## Required action
From the entries below, retype only the lines from the one with "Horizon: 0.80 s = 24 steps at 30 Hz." through the one with "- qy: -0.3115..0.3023", exactly as written.

§ §

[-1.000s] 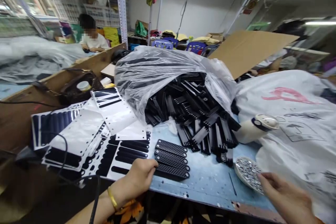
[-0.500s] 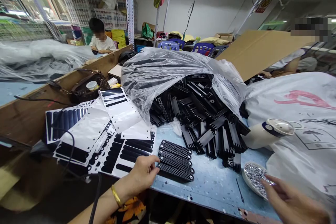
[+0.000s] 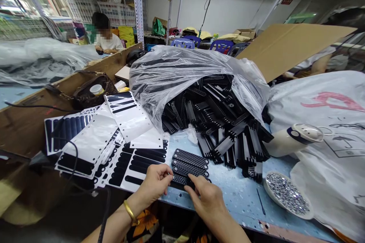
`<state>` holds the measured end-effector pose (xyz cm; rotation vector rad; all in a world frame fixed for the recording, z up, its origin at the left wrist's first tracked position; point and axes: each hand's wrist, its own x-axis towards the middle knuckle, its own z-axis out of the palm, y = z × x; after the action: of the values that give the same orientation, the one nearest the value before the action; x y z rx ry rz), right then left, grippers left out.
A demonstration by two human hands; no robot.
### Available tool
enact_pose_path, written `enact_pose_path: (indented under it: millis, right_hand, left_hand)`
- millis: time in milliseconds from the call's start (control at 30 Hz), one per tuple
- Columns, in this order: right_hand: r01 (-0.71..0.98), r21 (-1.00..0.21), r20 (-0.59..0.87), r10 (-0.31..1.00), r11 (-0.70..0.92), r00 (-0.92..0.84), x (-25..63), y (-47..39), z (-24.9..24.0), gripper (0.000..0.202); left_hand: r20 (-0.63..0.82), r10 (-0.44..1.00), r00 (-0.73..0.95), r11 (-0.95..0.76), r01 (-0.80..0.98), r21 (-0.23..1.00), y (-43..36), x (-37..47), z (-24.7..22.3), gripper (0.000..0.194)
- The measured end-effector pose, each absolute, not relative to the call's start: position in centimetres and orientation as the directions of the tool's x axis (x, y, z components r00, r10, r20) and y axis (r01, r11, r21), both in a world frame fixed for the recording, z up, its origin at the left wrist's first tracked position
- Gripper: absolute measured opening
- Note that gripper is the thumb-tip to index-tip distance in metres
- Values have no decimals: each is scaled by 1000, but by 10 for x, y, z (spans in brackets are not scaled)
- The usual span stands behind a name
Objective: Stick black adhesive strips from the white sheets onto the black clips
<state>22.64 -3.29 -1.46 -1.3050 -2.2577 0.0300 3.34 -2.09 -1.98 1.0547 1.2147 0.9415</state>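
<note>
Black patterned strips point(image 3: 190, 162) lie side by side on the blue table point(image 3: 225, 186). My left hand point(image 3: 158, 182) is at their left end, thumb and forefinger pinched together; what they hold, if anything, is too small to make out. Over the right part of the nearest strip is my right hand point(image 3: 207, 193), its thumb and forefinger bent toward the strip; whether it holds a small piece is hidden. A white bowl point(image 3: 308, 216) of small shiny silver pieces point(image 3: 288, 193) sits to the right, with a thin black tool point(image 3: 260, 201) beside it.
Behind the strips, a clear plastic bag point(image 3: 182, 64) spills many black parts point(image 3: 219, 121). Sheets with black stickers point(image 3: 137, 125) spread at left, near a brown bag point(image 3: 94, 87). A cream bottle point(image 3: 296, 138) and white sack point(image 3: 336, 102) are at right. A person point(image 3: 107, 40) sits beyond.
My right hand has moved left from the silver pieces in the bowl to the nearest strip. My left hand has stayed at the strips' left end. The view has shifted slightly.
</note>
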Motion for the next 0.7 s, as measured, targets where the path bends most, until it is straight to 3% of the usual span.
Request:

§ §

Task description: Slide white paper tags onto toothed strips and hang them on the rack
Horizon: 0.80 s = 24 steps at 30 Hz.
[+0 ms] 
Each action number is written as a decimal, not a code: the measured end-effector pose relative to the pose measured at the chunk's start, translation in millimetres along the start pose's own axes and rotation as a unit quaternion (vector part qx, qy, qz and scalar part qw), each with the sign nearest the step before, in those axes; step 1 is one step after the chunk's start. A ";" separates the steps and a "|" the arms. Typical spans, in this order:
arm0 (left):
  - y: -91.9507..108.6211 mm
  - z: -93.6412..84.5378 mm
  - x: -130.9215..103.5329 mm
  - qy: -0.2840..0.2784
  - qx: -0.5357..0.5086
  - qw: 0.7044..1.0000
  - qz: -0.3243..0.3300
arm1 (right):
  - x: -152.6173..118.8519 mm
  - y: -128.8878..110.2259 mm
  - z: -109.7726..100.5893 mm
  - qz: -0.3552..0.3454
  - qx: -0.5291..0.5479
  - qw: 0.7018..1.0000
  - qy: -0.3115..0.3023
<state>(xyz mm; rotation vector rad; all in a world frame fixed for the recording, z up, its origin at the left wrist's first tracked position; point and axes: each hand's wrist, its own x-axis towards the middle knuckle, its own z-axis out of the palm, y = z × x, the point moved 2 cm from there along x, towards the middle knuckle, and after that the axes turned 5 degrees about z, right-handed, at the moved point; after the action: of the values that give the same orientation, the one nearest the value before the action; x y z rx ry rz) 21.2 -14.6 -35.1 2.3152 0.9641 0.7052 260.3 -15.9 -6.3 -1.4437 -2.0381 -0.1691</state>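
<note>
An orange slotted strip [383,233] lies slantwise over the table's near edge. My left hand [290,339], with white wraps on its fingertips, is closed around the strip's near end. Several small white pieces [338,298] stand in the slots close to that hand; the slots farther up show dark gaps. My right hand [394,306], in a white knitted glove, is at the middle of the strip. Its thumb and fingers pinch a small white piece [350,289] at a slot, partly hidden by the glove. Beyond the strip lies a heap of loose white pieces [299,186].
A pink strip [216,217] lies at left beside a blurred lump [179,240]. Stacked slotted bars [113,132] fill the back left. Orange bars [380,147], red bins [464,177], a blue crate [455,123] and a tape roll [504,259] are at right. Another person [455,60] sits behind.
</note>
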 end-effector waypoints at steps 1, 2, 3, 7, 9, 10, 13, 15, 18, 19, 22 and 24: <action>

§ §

## Result
Horizon: 0.80 s = 24 steps at 30 Hz.
[+0 ms] 
Each action number is written as a decimal, not a code: the measured end-effector pose relative to the pose measured at the chunk's start, translation in millimetres along the start pose's own axes and rotation as a unit quaternion (vector part qx, qy, qz and scalar part qw), each with the sign nearest the step before, in those axes; step 1 is one step after the chunk's start. A ";" separates the steps and a "|" the arms. Typical spans, in this order:
arm0 (left):
  - y: -91.9507..108.6211 mm
  - z: -93.6412..84.5378 mm
  - x: -130.9215..103.5329 mm
  - qy: -0.2840..0.2784
  - qx: -0.5357..0.5086
  - qw: 0.7044..1.0000
  - qz: -0.3243..0.3300
arm1 (right):
  - x: -152.6173..118.8519 mm
  - y: -128.8878..110.2259 mm
  - z: -109.7726..100.5893 mm
  - qz: -0.3552..0.3454
  - qx: -0.5291..0.5479
  - qw: 0.7018..1.0000
  - qy: -0.3115..0.3023

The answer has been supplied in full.